TIL, thank you for pointing me to the docs. So I suppose it boils down to checking if all the unioned types are isbits?

Maybe the more straight-forward question is: how do I know if Array{T} is represented internally as an array of pointers?


#6

You mean how whether it should be, or to introspect what happens for a particular T in practice?

I think the current situation is that for the union of two (or more?) bits types, it is guaranteed to be represented efficiently, but this is an implementation detail and may be expanded later on.


#7

Right, but for context, I’d like to fix this performance warning: https://github.com/JuliaMath/Interpolations.jl/issues/287


#8

Base.isbitsunion(T)


#9

It also seems, that unions are only optimized if they are over less then five types:

julia> f(a) = first(a)/2
f (generic function with 1 method)

julia> types = filter(isbitstype,subtypes(Signed))
5-element Array{Any,1}:
 Int128
 Int16 
 Int32 
 Int64 
 Int8  

julia> using BenchmarkTools

julia> for i in eachindex(types)
           T = Union{types[1:i]...}
           @show T
           @show Base.isbitsunion(T)
           arr = T[one(first(types))]
           println(@btime f($arr))
       end
T = Int128
Base.isbitsunion(T) = false
  7.103 ns (0 allocations: 0 bytes)
0.5
T = Union{Int128, Int16}
Base.isbitsunion(T) = true
  9.050 ns (0 allocations: 0 bytes)
0.5
T = Union{Int128, Int16, Int32}
Base.isbitsunion(T) = true
  9.349 ns (0 allocations: 0 bytes)
0.5
T = Union{Int128, Int16, Int32, Int64}
Base.isbitsunion(T) = true
  8.787 ns (0 allocations: 0 bytes)
0.5
T = Union{Int128, Int16, Int32, Int64, Int8}
Base.isbitsunion(T) = true
  33.701 ns (2 allocations: 48 bytes)
0.5


#10

What is an efficient way to determine the number of constituents in a Union of concrete types? Or, better yet, get them as a tuple quickly.

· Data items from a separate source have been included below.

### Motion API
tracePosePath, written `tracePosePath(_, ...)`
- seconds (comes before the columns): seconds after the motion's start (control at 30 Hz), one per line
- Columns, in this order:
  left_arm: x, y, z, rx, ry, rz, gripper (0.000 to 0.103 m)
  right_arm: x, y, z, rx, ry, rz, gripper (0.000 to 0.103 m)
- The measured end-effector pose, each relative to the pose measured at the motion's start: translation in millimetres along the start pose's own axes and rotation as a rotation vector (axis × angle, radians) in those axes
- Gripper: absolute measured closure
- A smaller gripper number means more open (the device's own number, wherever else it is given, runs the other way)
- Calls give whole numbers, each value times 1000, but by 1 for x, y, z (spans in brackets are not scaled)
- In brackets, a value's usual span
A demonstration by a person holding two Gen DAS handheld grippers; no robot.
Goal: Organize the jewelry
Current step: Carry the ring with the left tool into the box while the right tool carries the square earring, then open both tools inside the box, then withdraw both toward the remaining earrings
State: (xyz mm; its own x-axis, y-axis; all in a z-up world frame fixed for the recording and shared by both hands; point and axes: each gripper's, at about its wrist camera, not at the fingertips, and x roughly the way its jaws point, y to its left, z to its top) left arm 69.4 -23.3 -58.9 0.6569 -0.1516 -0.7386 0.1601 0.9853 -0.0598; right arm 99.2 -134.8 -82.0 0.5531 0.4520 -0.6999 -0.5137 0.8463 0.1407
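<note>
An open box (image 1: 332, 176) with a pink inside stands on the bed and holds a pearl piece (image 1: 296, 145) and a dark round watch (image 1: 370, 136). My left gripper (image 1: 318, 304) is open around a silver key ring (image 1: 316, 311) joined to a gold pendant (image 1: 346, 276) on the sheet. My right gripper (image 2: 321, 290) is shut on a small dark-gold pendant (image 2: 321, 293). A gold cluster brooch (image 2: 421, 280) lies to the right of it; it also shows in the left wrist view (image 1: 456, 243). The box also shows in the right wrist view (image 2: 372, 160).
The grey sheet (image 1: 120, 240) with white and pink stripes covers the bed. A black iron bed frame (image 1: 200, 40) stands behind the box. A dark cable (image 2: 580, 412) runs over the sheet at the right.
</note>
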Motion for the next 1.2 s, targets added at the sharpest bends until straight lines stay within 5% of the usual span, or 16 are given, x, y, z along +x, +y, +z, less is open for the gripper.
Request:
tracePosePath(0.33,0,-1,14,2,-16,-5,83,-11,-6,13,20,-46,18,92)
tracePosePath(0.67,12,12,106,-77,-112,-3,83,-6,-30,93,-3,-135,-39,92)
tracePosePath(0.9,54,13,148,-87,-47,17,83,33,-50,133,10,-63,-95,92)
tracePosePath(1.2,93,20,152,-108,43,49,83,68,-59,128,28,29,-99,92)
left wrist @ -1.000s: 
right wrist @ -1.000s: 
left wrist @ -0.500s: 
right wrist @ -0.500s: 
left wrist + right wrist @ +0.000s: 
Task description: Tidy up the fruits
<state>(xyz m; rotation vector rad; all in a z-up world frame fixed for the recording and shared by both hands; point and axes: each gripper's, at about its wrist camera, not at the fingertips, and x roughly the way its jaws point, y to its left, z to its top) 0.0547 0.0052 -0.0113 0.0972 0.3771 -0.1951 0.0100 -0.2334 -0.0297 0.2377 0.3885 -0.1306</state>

just found the answer in a post by TPapp : Base.uniontypes(x)

how about

isfastunion(::Type{T}) where {U,T<:Union{U}} =
    Base.isbitsunion(T) && length(Base.uniontypes(T)) < 5

#11

Why is that?


#12

because if not 5 then 4or6or6ish – my guess:
it has to be < lbits_ina_byte for bitset speed without too much typeish mem overhead (which would be slowing overall). As we do not yet know how best to utilize the possibles, it was deemed smart to hold a bit or two in reserve while the better use comes to the fore. .there is more involved than altering a constant. tbd.